> _What to work on_: Please print the full listing below exactly, but not the pictures in it.

> _Data_:
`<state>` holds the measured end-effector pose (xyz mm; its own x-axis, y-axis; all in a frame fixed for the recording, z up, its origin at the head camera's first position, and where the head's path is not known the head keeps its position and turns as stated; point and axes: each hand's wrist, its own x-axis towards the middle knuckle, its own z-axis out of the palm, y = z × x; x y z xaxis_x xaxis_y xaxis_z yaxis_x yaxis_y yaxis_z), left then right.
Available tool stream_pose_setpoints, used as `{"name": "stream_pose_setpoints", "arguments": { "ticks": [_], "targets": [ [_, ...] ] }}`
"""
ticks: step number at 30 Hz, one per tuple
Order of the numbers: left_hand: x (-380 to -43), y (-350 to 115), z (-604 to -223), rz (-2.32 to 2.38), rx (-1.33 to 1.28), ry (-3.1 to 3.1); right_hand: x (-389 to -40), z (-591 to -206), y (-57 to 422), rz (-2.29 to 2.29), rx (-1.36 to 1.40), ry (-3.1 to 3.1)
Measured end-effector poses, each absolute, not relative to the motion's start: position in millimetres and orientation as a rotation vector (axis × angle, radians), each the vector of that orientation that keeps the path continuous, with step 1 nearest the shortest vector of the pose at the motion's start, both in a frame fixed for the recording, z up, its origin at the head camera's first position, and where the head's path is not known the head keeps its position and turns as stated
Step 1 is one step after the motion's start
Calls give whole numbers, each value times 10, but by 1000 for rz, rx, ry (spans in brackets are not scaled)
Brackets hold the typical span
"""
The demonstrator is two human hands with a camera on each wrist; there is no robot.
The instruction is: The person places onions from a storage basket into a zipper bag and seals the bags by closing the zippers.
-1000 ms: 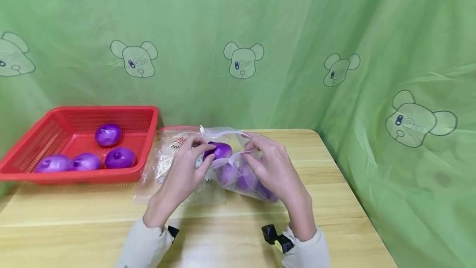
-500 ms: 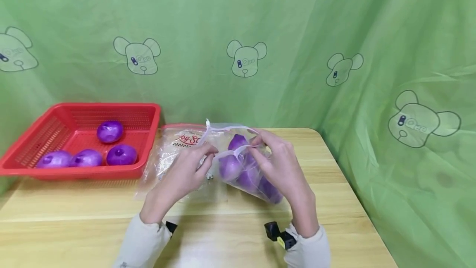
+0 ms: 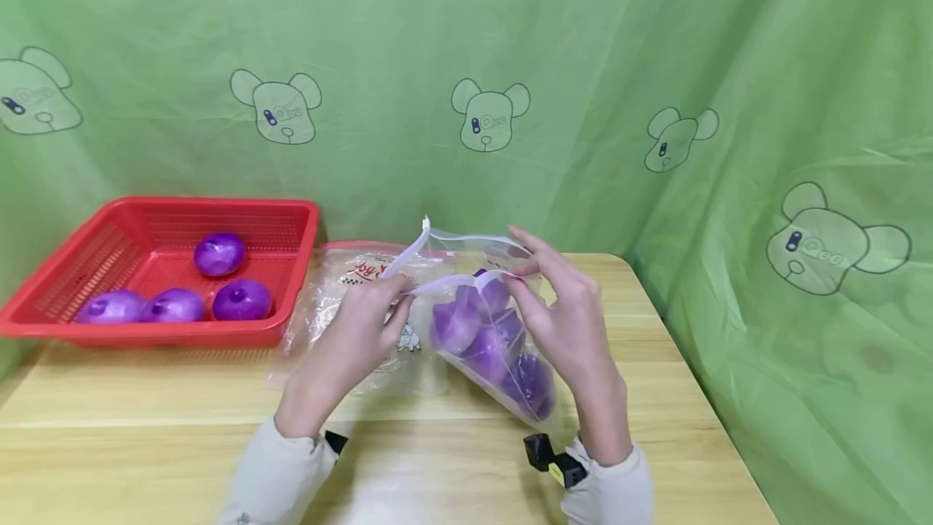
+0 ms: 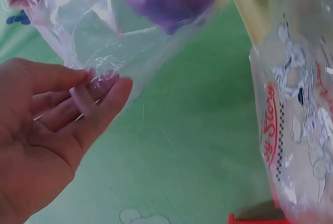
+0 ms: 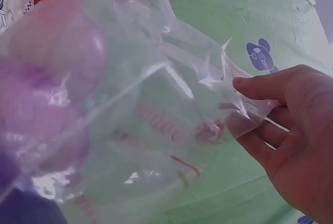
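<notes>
At the far left, a red basket (image 3: 175, 334) sits on the wooden table (image 3: 656, 395). It holds four purple onions (image 3: 243, 300): three in a row along the near side and one farther back. Just right of it, a flat plastic bag (image 3: 331, 286) with red print lies on the table, partly behind the left hand (image 3: 357, 330). That hand pinches the left part of a clear bag's (image 3: 452, 280) rim between thumb and fingers. The clear bag is between the hands, mouth spread apart, several bagged onions (image 3: 488, 351) bunched low inside. I cannot tell whether its bottom touches the table. On the right, the right hand (image 3: 564, 310) pinches the rim's other end.
</notes>
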<state>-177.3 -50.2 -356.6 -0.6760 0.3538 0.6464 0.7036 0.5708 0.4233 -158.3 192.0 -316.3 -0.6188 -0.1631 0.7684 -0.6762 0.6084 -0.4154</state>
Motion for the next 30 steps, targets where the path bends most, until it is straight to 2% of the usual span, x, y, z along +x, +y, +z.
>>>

> _Finished task_:
`<state>` holds the measured end-effector pose (xyz mm; its own x-axis, y-axis; all in a frame fixed for the recording, z up, its origin at the head camera's first position, and where the head's path is not known the head keeps its position and turns as stated; point and axes: each hand's wrist, its own x-axis towards the middle knuckle, its own z-axis out of the palm, y = z × x; x y z xaxis_x xaxis_y xaxis_z yaxis_x yaxis_y yaxis_z), left then right.
Available tool stream_pose_setpoints, used as `{"name": "stream_pose_setpoints", "arguments": { "ticks": [_], "targets": [ [_, ...] ] }}`
"""
ticks: step number at 30 Hz, one per tuple
Order of the numbers: left_hand: x (-380 to -43), y (-350 to 115), z (-604 to -223), rz (-2.32 to 2.38), rx (-1.33 to 1.28), ry (-3.1 to 3.1); right_hand: x (-389 to -40), z (-591 to -206), y (-57 to 422), rz (-2.29 to 2.29), rx (-1.36 to 1.40), ry (-3.1 to 3.1)
Measured end-effector poses, each absolute, not relative to the motion's start: position in millimetres and orientation as a rotation vector (axis × angle, radians), each the vector of that orientation that keeps the path continuous, with step 1 nearest the shortest vector of the pose at the motion's start, both in a frame fixed for the recording, z up, its origin at the head camera's first position, and where the head's path is not known the head keeps its position and turns as stated
Step 1 is one step after the motion's start
Calls give whole numbers, each value times 10, but by 1000 for rz, rx, ry (spans in brackets are not scaled)
Brackets hold the typical span
"""
The demonstrator is two human hands with a camera on each wrist; there is no robot.
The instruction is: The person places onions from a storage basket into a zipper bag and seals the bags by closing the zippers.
-1000 ms: 
-500 ms: 
+0 ms: 
+0 ms: 
+0 ms: 
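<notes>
At the far left, a red basket (image 3: 175, 334) sits on the wooden table (image 3: 656, 395). It holds four purple onions (image 3: 243, 300): three in a row along the near side and one farther back. Just right of it, a flat plastic bag (image 3: 331, 286) with red print lies on the table, partly behind the left hand (image 3: 357, 330). That hand pinches the left part of a clear bag's (image 3: 452, 280) rim between thumb and fingers. The clear bag is between the hands, mouth spread apart, several bagged onions (image 3: 488, 351) bunched low inside. I cannot tell whether its bottom touches the table. On the right, the right hand (image 3: 564, 310) pinches the rim's other end.
</notes>
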<state>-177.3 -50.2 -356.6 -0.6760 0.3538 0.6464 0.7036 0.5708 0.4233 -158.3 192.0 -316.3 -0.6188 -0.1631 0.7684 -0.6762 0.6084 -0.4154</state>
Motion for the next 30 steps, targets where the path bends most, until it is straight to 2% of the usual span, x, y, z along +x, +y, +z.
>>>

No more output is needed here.